Immedica shares know-how and expertise with individuals with Urea Cycle Disorders

Knowing that something is not right is hard. Sometimes it takes a long time before a patient gets the correct diagnosis. Being diagnosed with a rare, life-changing, and severe disease, like Urea Cycle Disorders (UCDs), might come as a shock. In that turmoil, it may be difficult for the patients and their families to sort out all the medical information suddenly overwhelming them.

“We see it as our responsibility to provide information that is relevant to helping patients cope with their conditions,” says Johan Wigren, Global Brand Director at Immedica.

Immedica values patient centricity and our recently launched disease awareness site, www.ucdandyou.com, demonstrates the importance of developing and providing information that is engaging, relevant and easy to access.

  • To help the patient and all those affected by the disease, Immedica has gathered know-how and expertise within the area and launched the site www.ucdandyou.com. Both caregivers and patients will find information that helps understand the disease and the importance of adhering to treatment. Important is also getting support in managing the condition in their everyday lives. Johan Wigren continues:

“Key in our work has been to understand the challenges that patients and families are facing. Based on dialogues with both patient representatives and health care professionals we aim to provide information that is:

  • relevant
  • pedagogical
  • practical and useful
  • easy to access”

Examples of resources Immedica has developed so far are the website ucdandyou.com and a low-protein cookbook.

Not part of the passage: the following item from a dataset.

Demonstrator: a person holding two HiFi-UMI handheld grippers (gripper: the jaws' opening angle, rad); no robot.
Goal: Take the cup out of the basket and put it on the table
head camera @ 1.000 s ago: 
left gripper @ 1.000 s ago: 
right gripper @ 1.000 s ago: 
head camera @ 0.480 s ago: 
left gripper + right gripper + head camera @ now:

Immedica is acting globally and, therefore, cultural adaptation is another important consideration in our patient-centric work. To make materials available that are culturally relevant to improve patient centricity is an area where we continuously can improve.

 

More facts about UCDs:

·       UCDs are rare, severe disorders comprising a group of inherited deficiencies of one of the enzymes or transporters involved in the urea cycle, which converts ammonia to urea. UCDs are typically presenting neonatally but may present at different ages.
·       Treatment of UCDs aims to maintain stable metabolic control, eliminate chronic complications, and achieve normal development and growth.
·       Long-term management of UCDs includes restrictive protein consumption, pharmacological interventions, and, in some cases, liver transplantation.